Here is something that I will not miss: there is a small part of me that hates the way I feel after my ego has merged with the larger Egofest. The collective life and energy of the professional conference is a strange fire. At one moment you are laughing at how very bizarre it all seems and the next moment you are stoking it with your quirks, peccadilloes, and insecurities.
I will confess that I like the fight. I like the conceptual wrestling match. Writing papers, chapters, books, etc. is like choosing a suitable sparring partner. The concept or the topic becomes a partner you train with and a peculiar intimacy is formed between you and the idea. It is then only matter of time before your intimacy with a topic makes you want to defend it. Things get territorial. And this is the part I hate.

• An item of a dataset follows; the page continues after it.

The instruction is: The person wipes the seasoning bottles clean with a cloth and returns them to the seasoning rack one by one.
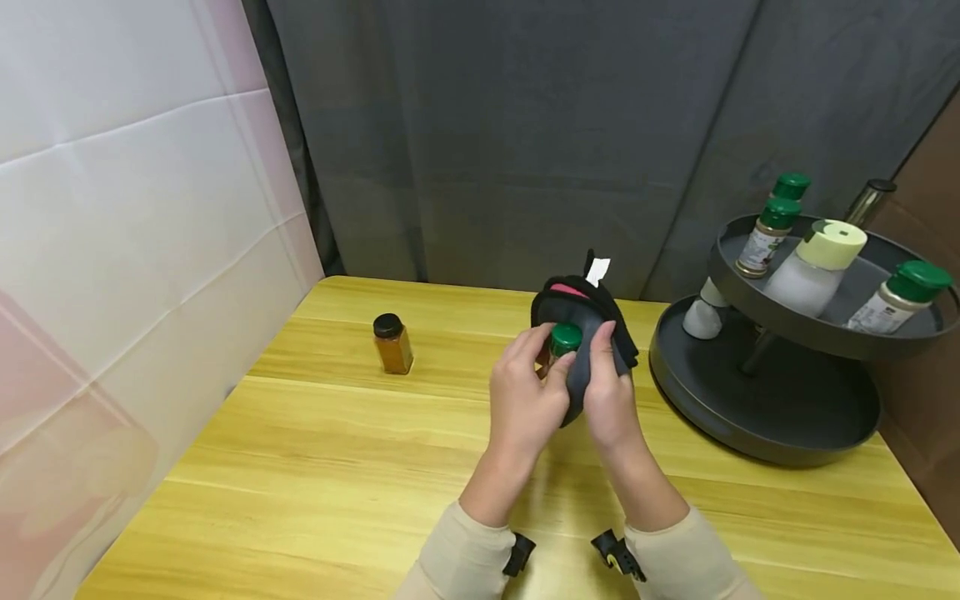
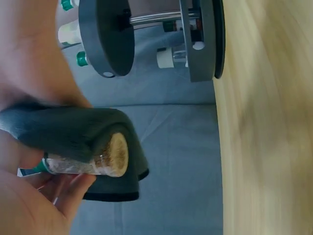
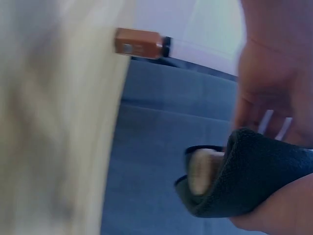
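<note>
Above the table, my left hand (image 1: pixel 525 396) grips a small clear spice jar (image 2: pixel 116 159) with a green cap (image 1: pixel 566 337). Brownish contents show through the glass and the jar's base in the left wrist view. My right hand (image 1: pixel 611 408) holds a dark grey cloth (image 1: pixel 621 340) with black edging, a pink patch and a white tag. The cloth is folded around part of the jar, hiding much of its side. In the right wrist view the jar's blurred base (image 3: pixel 199 172) sticks out of the folded cloth (image 3: pixel 264 171).
An orange-brown jar (image 1: pixel 393 352) with a black lid stands on the wooden table (image 1: pixel 337 467) to the left. At right, a two-tier black rack (image 1: pixel 765 446) holds green-capped jars (image 1: pixel 761 243), a yellow-topped shaker (image 1: pixel 813 275) and other containers. A grey curtain (image 1: pixel 525 142) hangs behind.
</note>
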### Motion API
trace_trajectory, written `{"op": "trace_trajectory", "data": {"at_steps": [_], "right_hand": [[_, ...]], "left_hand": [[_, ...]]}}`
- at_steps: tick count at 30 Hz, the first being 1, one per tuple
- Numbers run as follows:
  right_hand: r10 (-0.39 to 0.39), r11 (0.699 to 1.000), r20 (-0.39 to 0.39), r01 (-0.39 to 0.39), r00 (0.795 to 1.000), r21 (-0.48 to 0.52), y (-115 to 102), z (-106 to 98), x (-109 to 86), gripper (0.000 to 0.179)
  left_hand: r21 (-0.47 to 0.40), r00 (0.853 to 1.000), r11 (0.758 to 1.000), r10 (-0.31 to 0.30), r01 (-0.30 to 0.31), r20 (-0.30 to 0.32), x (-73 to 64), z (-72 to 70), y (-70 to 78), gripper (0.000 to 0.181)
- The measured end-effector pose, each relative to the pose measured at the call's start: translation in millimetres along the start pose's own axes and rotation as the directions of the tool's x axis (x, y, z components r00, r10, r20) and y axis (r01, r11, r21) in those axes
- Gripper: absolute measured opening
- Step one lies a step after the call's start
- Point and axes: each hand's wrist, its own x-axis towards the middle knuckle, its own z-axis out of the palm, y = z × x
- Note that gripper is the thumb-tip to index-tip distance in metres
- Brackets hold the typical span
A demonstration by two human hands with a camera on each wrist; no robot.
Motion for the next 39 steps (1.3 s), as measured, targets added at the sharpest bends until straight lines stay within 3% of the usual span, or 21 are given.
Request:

I don't hate your ego; I hate mine. This post was bound to get preachy. Sorry. Believe me when I say that I haven't figured this out. I only know that I enjoy the company of scholars more when I consciously choose not to feed my ego.
Now, I could go all Philippians on you at this point. But I prefer the advice of St. Marsellus Wallace:
The night of the fight, you may feel a slight sting. That's pride [EMPTY]ing with you. [EMPTY] pride! Pride only hurts. It never helps. You fight through that skubalon.St. Wallace was not a paragon of virtue. Few Medieval saints were. He did however get one thing right. There is a slight sting.
If you're there at the conference, you've probably been trained in the world of ideas. It can feel natural to slip into a conversation out of pure interest. You just want a little iron to sharpen your own iron. But how often do you walk away wondering why you said what you said the way that you said it? At some point the conversation shifted from conceptual exchange to territorial dispute.
Some folks, it seems, have no problem with it. They believe in the ideas and can separate their egos from the conversation. Other folks, like me, must learn to recognize the slight sting.
I have come to believe that the greatest favor that I can do for myself at these professional conferences is to remain self-aware and self-reflective. It is not alway possible to self-empty. Self-emptying is something close to a miracle. Perhaps not an "according to Hoyle" miracle. It is, although, almost impossible to do if you do not learn to notice the slight sting.